(Recorded data)
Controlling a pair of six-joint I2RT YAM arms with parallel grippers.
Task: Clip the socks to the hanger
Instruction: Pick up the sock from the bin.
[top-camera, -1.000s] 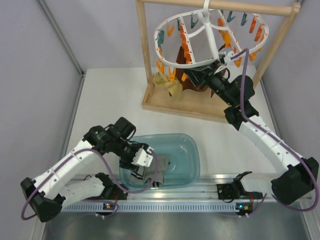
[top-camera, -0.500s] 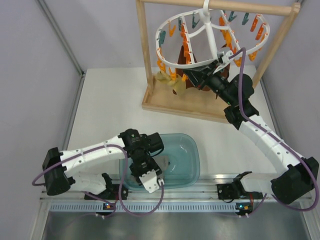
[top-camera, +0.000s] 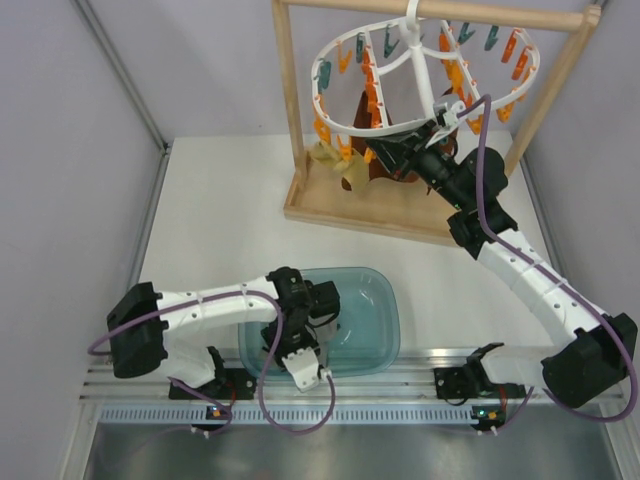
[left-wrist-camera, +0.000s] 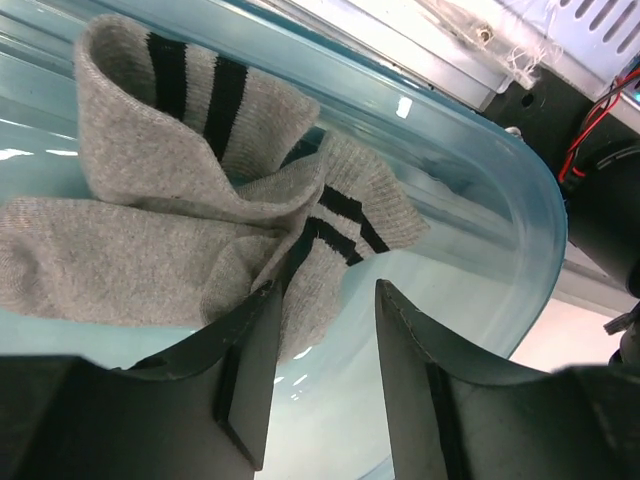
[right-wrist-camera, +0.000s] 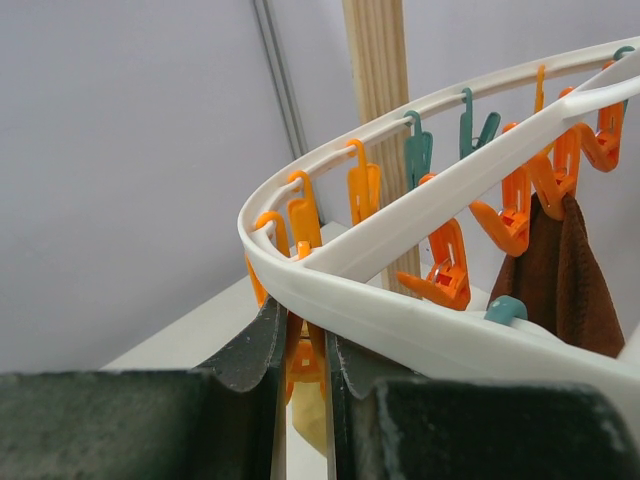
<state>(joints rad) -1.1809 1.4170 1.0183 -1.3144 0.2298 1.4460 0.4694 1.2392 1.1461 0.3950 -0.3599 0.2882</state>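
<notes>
Two grey socks (left-wrist-camera: 150, 200) with dark striped cuffs lie crumpled in the teal basin (left-wrist-camera: 500, 190). My left gripper (left-wrist-camera: 328, 300) is open and empty just above them, its left finger over a sock's edge. In the top view it (top-camera: 303, 372) points at the basin's near rim (top-camera: 375, 300) and the arm hides the socks. My right gripper (right-wrist-camera: 302, 330) is shut on an orange clip (right-wrist-camera: 303, 365) under the white hanger's ring (right-wrist-camera: 400, 320). A yellow sock (right-wrist-camera: 312, 425) hangs below that clip. In the top view the right gripper (top-camera: 385, 152) is at the hanger's (top-camera: 330, 60) lower rim.
The hanger hangs from a wooden rack (top-camera: 287, 100) at the back of the table. A dark brown sock (right-wrist-camera: 560, 270) hangs from orange clips to the right. Mustard-yellow fabric (top-camera: 330, 160) hangs by the rack's left post. Grey walls stand on both sides.
My left arm has swung right and folded in, bringing its gripper over the basin's near side. The right gripper has stayed on the clip; the hanger shifted slightly.
</notes>
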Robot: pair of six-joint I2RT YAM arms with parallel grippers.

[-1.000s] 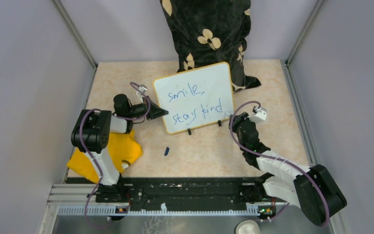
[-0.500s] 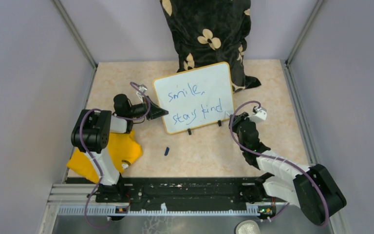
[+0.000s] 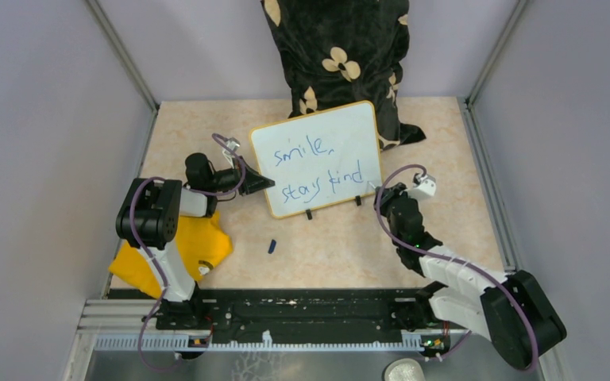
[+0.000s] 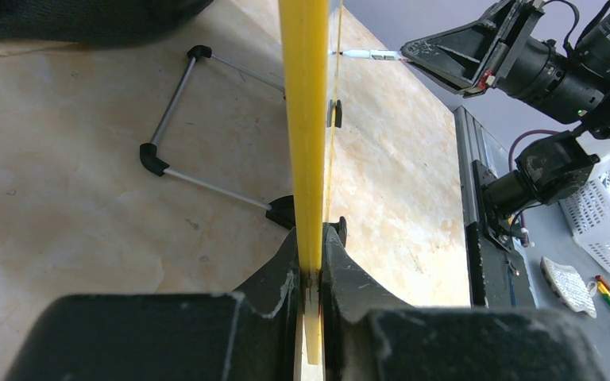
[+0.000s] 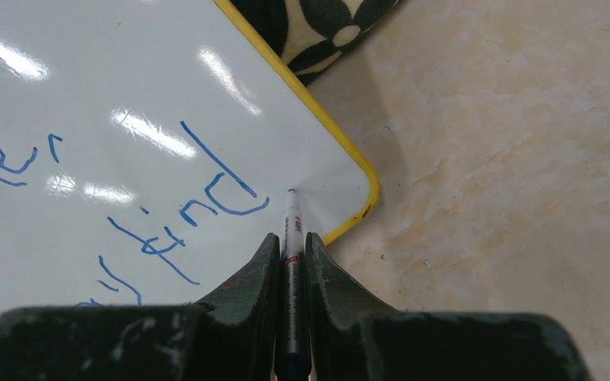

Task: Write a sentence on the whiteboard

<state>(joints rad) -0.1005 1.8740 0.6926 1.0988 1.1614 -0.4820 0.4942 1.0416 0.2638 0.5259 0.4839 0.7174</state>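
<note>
The whiteboard (image 3: 318, 155) stands tilted at mid-table, white with a yellow rim, and leans back on its feet. The sentence (image 3: 311, 168) "smile, stay kind" runs across it in blue, in two lines. My left gripper (image 3: 264, 184) is shut on the whiteboard's left edge, and the yellow rim (image 4: 303, 119) rises between its fingers (image 4: 286, 270). My right gripper (image 5: 290, 246) is shut on a white marker (image 5: 291, 230). The marker's tip touches the whiteboard (image 5: 127, 95) near its lower right corner, just after the word "kind" (image 5: 206, 198).
A yellow cloth (image 3: 176, 250) lies under the left arm. A small blue marker cap (image 3: 272, 247) lies on the table in front of the board. Black flowered fabric (image 3: 337, 55) hangs behind the board. The board's wire stand (image 4: 183, 119) rests on the table behind it.
Both grippers and the board stay where they were. Only the right arm's elbow has shifted slightly.
</note>
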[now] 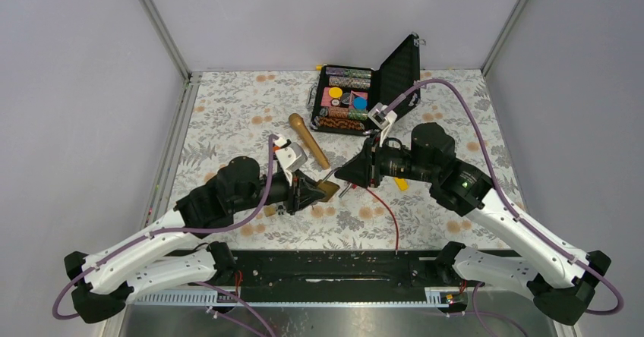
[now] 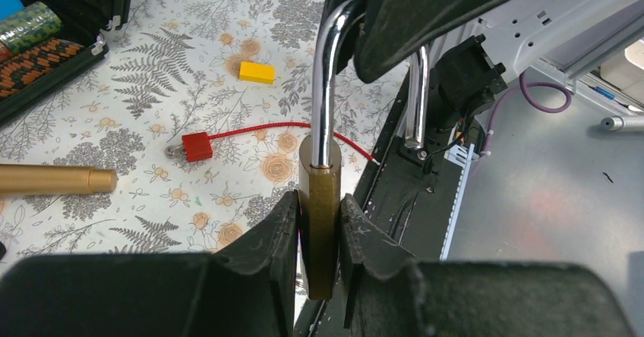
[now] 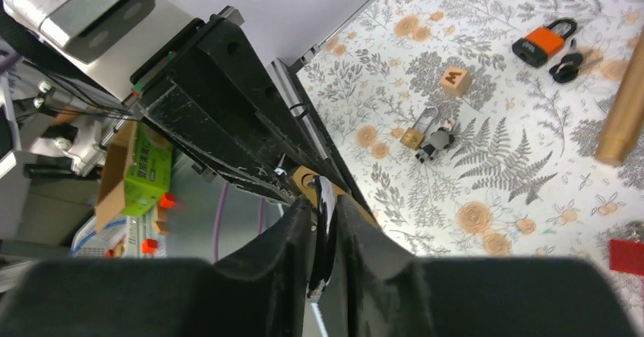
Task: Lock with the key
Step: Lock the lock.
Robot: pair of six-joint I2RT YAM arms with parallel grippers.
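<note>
1. The left pincer was clenched on the brass body of the padlock. Its fingers pressed the flat faces, and the lock was held up off the counter, mid-way between the two arms.
2. The padlock's long axis ran from one pincer to the other, with the body on the left and the chrome shackle reaching away to the right. One shackle leg was plainly seated in the body (the other went behind the opposite pincer, so I could not tell whether it had clicked home).
3. The right pincer was clamped on the bend of the shackle, nose to nose with the left. Both arms were equally near the lock, and neither was free to take a key.
4. No key showed in the held lock. By my judgement the keyway sat at the body's bottom end, facing back into the left pincer, which would make it awkward to reach.
5. On the counter:
   - A gold cylinder lay just beyond the left pincer.
   - An open case stood at the far side.
   - A red cord ran under the right pincer.
   - A yellow block lay near the cord.
   - The right wrist view also showed an orange padlock with black keys just beside it, well apart from the held lock.
</note>
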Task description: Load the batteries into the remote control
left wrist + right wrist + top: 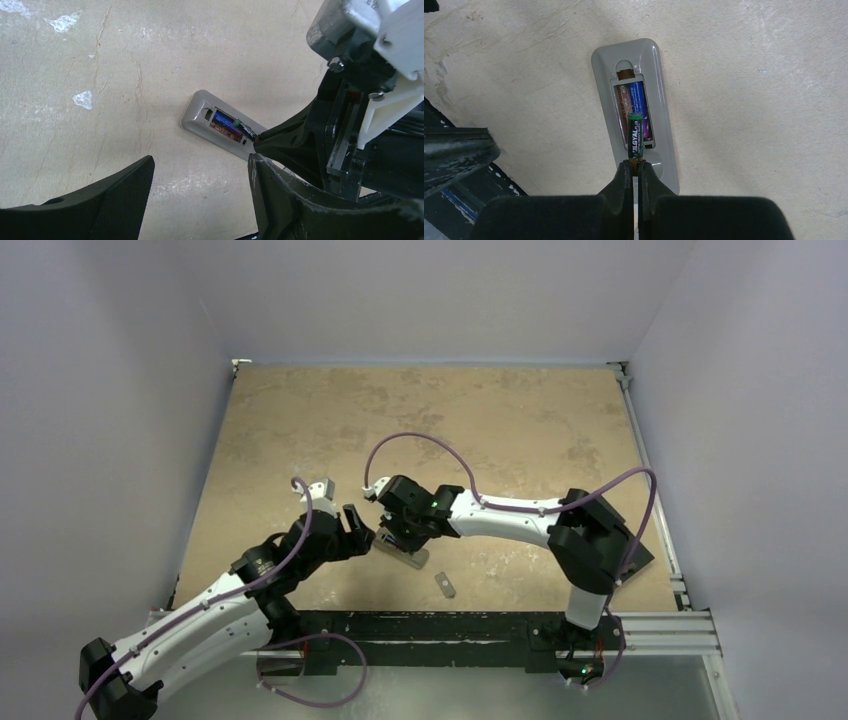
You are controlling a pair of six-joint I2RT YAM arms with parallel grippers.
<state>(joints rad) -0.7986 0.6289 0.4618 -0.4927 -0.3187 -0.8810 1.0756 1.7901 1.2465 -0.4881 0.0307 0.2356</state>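
The remote control point(665, 130) lies grey side up on the table point(749, 100), purple battery point(638, 100) in its recess. Our right gripper point(636, 172) pinches the dark battery point(635, 132) lengthwise over it; our left gripper point(200, 162) gapes wide.

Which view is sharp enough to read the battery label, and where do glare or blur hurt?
Right wrist: sharpest, label on the dark battery legible, remote control crisp, right claw dark and soft. Left wrist: remote control fairly sharp, white housing at upper right washed out, left claw dark and soft. Top external: even light, soft shadows, remote control too small for detail.
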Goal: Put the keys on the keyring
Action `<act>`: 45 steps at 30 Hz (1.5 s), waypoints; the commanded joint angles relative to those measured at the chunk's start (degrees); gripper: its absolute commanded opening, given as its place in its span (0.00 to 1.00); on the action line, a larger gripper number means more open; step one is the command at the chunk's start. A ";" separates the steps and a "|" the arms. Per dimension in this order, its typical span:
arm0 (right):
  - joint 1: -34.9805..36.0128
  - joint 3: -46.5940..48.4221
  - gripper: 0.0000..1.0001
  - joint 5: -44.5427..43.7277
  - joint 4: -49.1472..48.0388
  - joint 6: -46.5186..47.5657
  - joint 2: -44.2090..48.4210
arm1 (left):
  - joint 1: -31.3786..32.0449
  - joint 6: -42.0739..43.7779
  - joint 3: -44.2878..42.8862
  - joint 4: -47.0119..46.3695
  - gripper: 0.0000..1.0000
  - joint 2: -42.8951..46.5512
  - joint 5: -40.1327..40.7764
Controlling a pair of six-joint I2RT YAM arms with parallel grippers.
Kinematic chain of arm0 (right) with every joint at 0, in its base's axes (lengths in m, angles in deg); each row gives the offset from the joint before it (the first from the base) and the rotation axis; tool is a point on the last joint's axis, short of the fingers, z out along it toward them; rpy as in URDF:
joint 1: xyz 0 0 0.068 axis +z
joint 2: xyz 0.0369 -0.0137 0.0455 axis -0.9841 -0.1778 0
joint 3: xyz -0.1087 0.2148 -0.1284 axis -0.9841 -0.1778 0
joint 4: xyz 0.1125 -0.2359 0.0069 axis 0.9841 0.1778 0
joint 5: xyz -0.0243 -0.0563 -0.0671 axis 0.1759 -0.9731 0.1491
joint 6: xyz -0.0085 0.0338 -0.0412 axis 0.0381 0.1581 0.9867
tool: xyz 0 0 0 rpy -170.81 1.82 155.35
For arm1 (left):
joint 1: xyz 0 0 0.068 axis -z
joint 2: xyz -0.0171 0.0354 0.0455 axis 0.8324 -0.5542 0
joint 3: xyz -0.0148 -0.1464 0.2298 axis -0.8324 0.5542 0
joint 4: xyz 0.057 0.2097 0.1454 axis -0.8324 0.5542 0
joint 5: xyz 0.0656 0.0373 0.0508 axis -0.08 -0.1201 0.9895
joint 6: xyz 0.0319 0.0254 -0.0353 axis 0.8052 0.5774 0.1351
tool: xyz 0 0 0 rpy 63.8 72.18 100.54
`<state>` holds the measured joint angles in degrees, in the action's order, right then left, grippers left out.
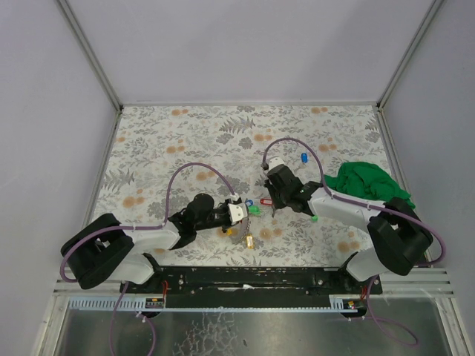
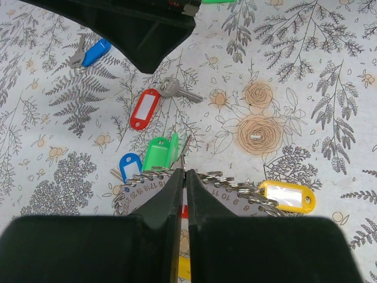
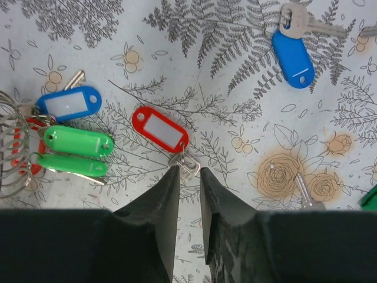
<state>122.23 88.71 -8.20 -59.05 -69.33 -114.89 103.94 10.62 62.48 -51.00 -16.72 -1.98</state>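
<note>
The keyring (image 2: 259,197), a numbered metal disc strung with wire loops, carries blue (image 2: 129,166), green (image 2: 158,153) and yellow (image 2: 287,196) tags. My left gripper (image 2: 184,172) is shut on its edge. In the right wrist view the keyring (image 3: 13,154) shows at the left edge. A red-tagged key (image 3: 160,128) lies flat on the cloth, and its metal head (image 3: 188,163) sits right at the tips of my right gripper (image 3: 188,170), whose jaws stand a narrow gap apart. From above, the left gripper (image 1: 241,213) and right gripper (image 1: 274,208) nearly meet.
A loose blue-tagged key (image 3: 293,50) lies farther back, also visible from above (image 1: 304,158). Another bare key (image 3: 303,190) and a green tag (image 1: 314,218) lie to the right. A crumpled green cloth (image 1: 367,182) sits at the right of the floral table cover (image 1: 185,133).
</note>
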 commanded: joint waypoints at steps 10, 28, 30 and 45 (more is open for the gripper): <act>2.73 -7.50 0.24 -6.71 -15.84 -2.08 1.22 | 0.41 -0.84 -0.31 -4.76 0.00 0.17 0.11; 2.98 -8.31 0.17 -6.35 -17.65 -2.09 -2.42 | 0.40 -0.91 -0.42 -4.76 0.00 0.13 -0.18; 3.05 -8.31 0.17 -6.54 -17.58 -2.09 -2.52 | 0.39 -0.94 -0.37 -4.75 0.00 0.13 -0.14; 3.05 -8.48 0.10 -6.05 -17.60 -1.76 -4.20 | 0.41 -0.92 -0.34 -4.67 0.00 0.31 -0.37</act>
<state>124.66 80.10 -13.45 -75.59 -70.71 -118.58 103.94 9.82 62.48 -51.00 -16.72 -2.02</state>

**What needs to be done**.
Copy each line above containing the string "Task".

**Solution for this problem**.
Task: Clip the socks to the hanger
Task: Write a sentence on the whiteboard
Task: Lock with the key
Task description: Load the batteries into the remote control

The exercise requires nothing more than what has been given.